Work to be completed: Every line below needs to be reproduced exactly.
------------------------
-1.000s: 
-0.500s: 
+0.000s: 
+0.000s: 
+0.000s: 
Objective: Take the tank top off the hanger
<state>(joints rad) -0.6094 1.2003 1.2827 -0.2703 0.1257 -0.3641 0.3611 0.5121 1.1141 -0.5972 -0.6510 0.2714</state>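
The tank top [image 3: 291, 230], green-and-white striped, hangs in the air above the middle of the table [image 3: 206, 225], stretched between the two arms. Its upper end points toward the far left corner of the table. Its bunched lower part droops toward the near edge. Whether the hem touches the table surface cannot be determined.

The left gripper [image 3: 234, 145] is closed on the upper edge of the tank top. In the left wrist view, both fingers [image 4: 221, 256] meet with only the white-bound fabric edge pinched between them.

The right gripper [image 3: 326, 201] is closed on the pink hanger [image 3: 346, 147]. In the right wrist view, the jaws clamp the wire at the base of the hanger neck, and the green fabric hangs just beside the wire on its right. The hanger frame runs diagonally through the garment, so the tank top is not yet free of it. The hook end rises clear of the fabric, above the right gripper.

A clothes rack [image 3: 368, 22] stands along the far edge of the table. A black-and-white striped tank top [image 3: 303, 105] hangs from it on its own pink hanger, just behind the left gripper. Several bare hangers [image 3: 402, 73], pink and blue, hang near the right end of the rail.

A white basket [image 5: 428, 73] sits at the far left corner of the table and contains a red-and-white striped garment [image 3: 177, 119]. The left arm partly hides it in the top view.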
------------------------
Response to the exercise:
-1.000s: 
-0.500s: 
+0.000s: 
+0.000s: 
+0.000s: 
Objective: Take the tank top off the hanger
<state>(joints rad) -0.6094 1.2003 1.2827 -0.2703 0.1257 -0.3641 0.3611 0.5121 1.1141 -0.5972 -0.6510 0.2714</state>
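The tank top [image 3: 291, 230], green-and-white striped, hangs in the air above the middle of the table [image 3: 206, 225], stretched between the two arms. Its upper end points toward the far left corner of the table. Its bunched lower part droops toward the near edge. Whether the hem touches the table surface cannot be determined.

The left gripper [image 3: 234, 145] is closed on the upper edge of the tank top. In the left wrist view, both fingers [image 4: 221, 256] meet with only the white-bound fabric edge pinched between them.

The right gripper [image 3: 326, 201] is closed on the pink hanger [image 3: 346, 147]. In the right wrist view, the jaws clamp the wire at the base of the hanger neck, and the green fabric hangs just beside the wire on its right. The hanger frame runs diagonally through the garment, so the tank top is not yet free of it. The hook end rises clear of the fabric, above the right gripper.

A clothes rack [image 3: 368, 22] stands along the far edge of the table. A black-and-white striped tank top [image 3: 303, 105] hangs from it on its own pink hanger, just behind the left gripper. Several bare hangers [image 3: 402, 73], pink and blue, hang near the right end of the rail.

A white basket [image 5: 428, 73] sits at the far left corner of the table and contains a red-and-white striped garment [image 3: 177, 119]. The left arm partly hides it in the top view.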

No further work remains on the exercise.